Энни хотела только одного: покинуть салон прежде, чем она разревется. Она говорила себе: «Все будет хорошо, они отрастут», но могла думать только о том, что скажет Блейк, когда – если – он к ней вернется. Она потянулась за сумочкой.
– Сколько я вам должна?
– Нисколько, дорогая. У нас у всех бывают плохие недели.
Энни повернулась к Лерлин. В глазах женщины под густо накрашенными ресницами читалось искреннее сочувствие. Если бы Энни не чувствовала себя так ужасно, она бы обязательно улыбнулась в ответ.
– Спасибо, Лерлин. Может быть, я когда-нибудь смогу вас чем-то отблагодарить.
Лицо Лерлин расплылось в широкой улыбке.
– Ну, дорогая, это же Мистик! Стоит побыть тут достаточно долго, и ответные услуги не заставят себя ждать.
Лерлин наклонилась и подняла с пола большую зеленую коробку от рыболовных снастей. Внутри коробки оказались баночки, тюбики, кисточки – все для макияжа, и столько, что хватило бы, чтобы превратить Робина Уильямса в Кортни Лав. Лерлин победно усмехнулась:
– Ну, готовы к преображению?
Энни ахнула. Она могла представить, что это будет – ее лицо, раскрашенное во все цвета радуги.
– Н-нет, спасибо. Я тороплюсь.
Она вскочила на ноги и попятилась от кресла.
– Но я хотела сделать вас похожей на…
Энни торопливо пробормотала «спасибо» и побежала к двери. Она юркнула в «мустанг», включила зажигание и помчалась прочь, выбрасывая из-под колес гравий и оставляя за собой облачко дыма. Она проехала почти милю, когда почувствовала, что ее глаза заволокло слезами. Только минут через пятнадцать, когда уже слезы вовсю струились по ее щекам, проезжая мимо поля для мини-гольфа «Мир чудес» и сжимая руль так, что побелели костяшки пальцев, она вспомнила, что так и не получила ответа на свой вопрос: что же случилось с Кэти?
Энни кружила вокруг Мистика, колесила по изрытым колеями грунтовым дорогам, поднималась вверх по холмам, голым после уборки урожая, пока слезы не высохли, оставив дорожки на щеках.
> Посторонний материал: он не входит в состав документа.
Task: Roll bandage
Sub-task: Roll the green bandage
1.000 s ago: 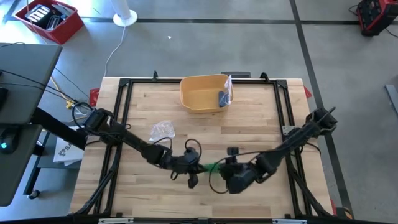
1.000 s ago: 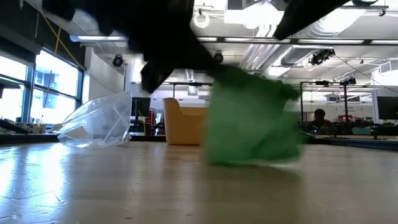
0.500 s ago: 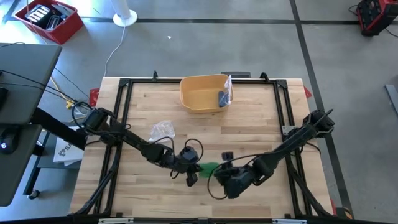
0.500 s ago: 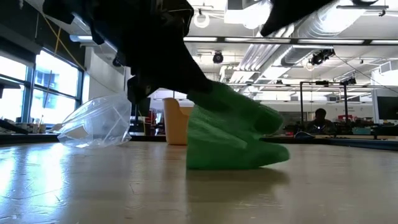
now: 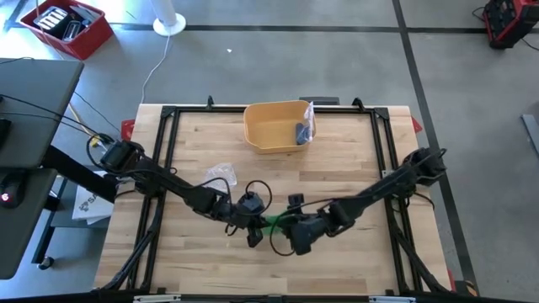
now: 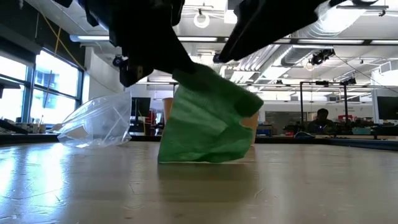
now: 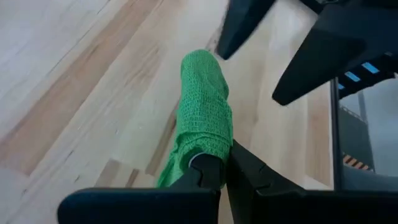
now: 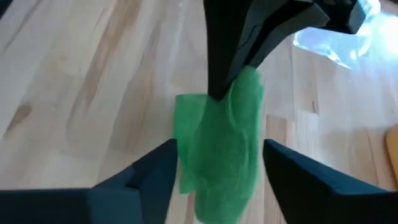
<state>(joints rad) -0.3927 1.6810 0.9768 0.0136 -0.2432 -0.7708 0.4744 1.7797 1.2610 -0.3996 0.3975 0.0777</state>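
The green bandage (image 5: 271,223) was found near the middle of the bench (image 5: 354,151), toward its front edge, between the two grippers, with one part resting on the wood and another part lifted off it. The left gripper (image 7: 214,168) was clenched on one end of the bandage, its fingers (image 7: 202,169) pinched tight over the fabric. The right gripper (image 8: 214,162) was released, its fingers (image 8: 155,174) spread wide to either side of the loose band and apparently not touching it. The bandage was judged to be light, soft and limp: it was seen folded and creased, sagging under its own weight, with a crinkled weave that would probably cling to itself rather than slide. It was judged that it should be taken by a flat pinch across the free end, just beside the pinched part, so that the layers could be turned over one another without bunching. Much was hidden: in the high view the bandage was mostly covered by the grippers, and in the low view the dark arms blocked its upper part. How many turns had been wound could not be made out, nor whether the free end lay flat on the bench.
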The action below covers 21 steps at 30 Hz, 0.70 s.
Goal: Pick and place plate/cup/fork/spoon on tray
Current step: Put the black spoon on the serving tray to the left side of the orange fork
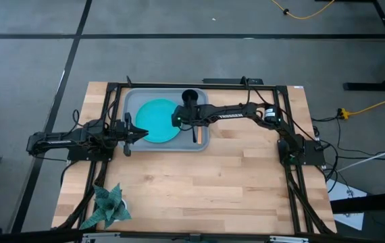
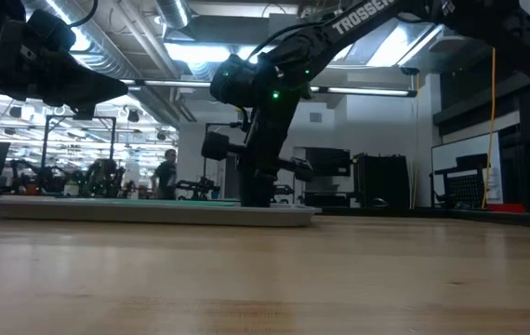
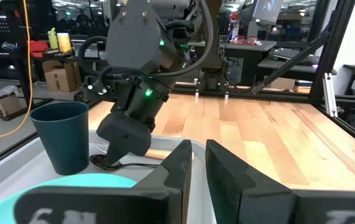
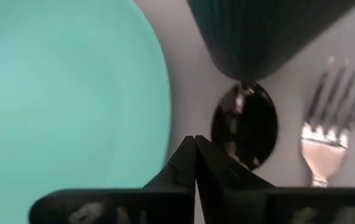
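Right gripper (image 4: 195,146) low over tray (image 1: 130,101), fingers pressed together over spoon (image 4: 245,124) handle, likely clamped on it. Spoon bowl lies just ahead of fingertips, between plate (image 1: 157,120) and fork (image 4: 327,118), cup (image 3: 62,137) beyond; long axis runs with fingers. Left gripper (image 3: 193,168) waits at plate's edge, fingers slightly apart.

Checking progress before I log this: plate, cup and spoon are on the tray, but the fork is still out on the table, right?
Not quite: the fork is on the tray too, beside the spoon, as the right wrist view shows. The plate and cup are there as said.
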Each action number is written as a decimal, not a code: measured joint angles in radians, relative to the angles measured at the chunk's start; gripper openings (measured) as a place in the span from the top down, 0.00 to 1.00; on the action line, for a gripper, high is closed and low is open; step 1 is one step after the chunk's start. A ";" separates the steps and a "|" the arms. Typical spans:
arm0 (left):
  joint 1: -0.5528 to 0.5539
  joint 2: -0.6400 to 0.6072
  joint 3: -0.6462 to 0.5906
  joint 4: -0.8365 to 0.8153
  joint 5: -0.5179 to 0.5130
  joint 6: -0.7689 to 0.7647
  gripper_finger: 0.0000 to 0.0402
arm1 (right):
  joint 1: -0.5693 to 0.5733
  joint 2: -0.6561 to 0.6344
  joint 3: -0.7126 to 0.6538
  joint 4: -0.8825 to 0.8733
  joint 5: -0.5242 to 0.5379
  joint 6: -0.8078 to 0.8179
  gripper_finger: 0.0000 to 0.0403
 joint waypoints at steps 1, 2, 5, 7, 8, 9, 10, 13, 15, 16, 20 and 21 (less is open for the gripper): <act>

Она хотела предстать перед отцом спокойной. Наконец ей удалось овладеть собой, и она поехала домой.
Хэнк сидел у камина в старом кресле, на коленях у него был журнал с кроссвордами. Когда Энни вошла, он поднял голову, и улыбка исчезла с его лица быстрее, чем опадает бисквит, если резко закрыть духовку. Он медленно проговорил:
– Святые угодники…
Энни невольно рассмеялась.
– Я пробовалась на главную роль в ремейке фильма «Солдат Джейн».
Хэнк начал хохотать, и его смех становился все громче.
– Это выглядит… Милая, знаешь, а тебе идет.
– Правда? Я хотела казаться моложе, но не планировала выглядеть, как младенец.
Он встал и раскрыл объятия, журнал упал на пол.
– Ну, иди ко мне, родная!
Энни подошла к отцу, они обнялись. Когда Хэнк отстранился, он полез в нагрудный карман и достал маленькую конфету. Ириска. Он всегда считал, что ириски помогают Энни пережить трудные минуты. Так было, когда умерла мама. «Вот, милая, возьми конфетку», – сказал он ей тогда. И позже, спустя годы, всякий раз, когда Энни чувствовала вкус ириски или даже запах, она оглядывалась по сторонам, словно ожидала увидеть рядом отца.
Она с улыбкой взяла конфету, развернула и сунула в рот. Ириска перекатывалась на языке, оставляя вкус воспоминаний. Хэнк дотронулся до щеки Энни:
– Истинная красота – внутри.
– Папа, это женщины так говорят друг другу. Поверь мне, мужчины так не думают.
Хэнк усмехнулся:
– Я думаю, а я, насколько я помню, мужчина. И на мой взгляд, у тебя потрясающая стрижка. Тебе только нужно время, чтобы к ней привыкнуть.
– Ну, я правда чувствую себя другой женщиной, а мне именно этого и хотелось.
– Конечно. – Он потрепал дочь по плечу. – А теперь, может сыграем в «Скрэббл»?